I snapped at her a little, stronger than I meant to.
“No. Money IS everything,” I said, the two years of homeless shelters coming back. “And I’m here to tell you, when you don’t have it, there is nothing more important…except maybe love. And money is a close second.”
“But money can’t buy you happiness. Or love,” she said.
I nodded, but didn’t say anything. She was right, but only on paper. Love was relative, and even though all the toys in the world couldn’t make someone happy, at least the heat would be on.
“Maybe I should rephrase…,” she began, but I cut her off.
“No. Let’s not worry about it. Just cause I made mistakes a long time ago doesn’t mean you’re wrong,” I told her, reaching over and squeezing her hand.

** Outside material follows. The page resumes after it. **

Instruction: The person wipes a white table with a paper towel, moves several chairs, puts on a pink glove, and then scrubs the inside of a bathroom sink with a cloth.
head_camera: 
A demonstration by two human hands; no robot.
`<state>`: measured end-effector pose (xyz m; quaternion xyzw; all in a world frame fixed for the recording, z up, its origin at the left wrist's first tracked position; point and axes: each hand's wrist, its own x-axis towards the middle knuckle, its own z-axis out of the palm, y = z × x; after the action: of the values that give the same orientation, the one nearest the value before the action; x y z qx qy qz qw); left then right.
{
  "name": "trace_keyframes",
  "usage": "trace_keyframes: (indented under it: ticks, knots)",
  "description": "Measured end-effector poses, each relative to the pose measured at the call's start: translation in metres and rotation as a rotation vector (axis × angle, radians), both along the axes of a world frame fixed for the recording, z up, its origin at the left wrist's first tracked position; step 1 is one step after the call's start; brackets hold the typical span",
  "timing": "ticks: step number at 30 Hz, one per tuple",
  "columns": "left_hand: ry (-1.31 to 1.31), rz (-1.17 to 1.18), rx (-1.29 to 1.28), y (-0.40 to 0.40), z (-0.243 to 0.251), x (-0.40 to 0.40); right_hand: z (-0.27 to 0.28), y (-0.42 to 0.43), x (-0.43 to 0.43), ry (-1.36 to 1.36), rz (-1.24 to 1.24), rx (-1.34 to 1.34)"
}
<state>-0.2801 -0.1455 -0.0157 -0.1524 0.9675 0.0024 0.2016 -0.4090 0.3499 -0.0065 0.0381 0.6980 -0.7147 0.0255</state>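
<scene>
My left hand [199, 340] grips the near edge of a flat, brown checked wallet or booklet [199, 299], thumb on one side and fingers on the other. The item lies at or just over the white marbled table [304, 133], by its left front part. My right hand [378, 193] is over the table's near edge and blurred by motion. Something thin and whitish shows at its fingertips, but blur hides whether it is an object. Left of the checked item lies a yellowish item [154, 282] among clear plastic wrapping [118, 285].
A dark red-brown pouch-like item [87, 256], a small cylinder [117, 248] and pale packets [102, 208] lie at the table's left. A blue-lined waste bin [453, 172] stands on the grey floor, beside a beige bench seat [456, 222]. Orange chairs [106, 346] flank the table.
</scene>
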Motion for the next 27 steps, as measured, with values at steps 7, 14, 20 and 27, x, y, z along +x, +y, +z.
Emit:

She gave me her smile again to let me know we were ok and asked me the big question. “Where were you when it happened?”
I grabbed a piece of gum out of my pack, and then I grabbed three more. I chewed them all in a big gob. Day three hundred and forty nicotine free.
“I was on my way back home from the Army,” I told her.
She nodded and said, “Wow. Did you re-up when it happened?”
I had actually thought about it. Everyone else I knew signed back up.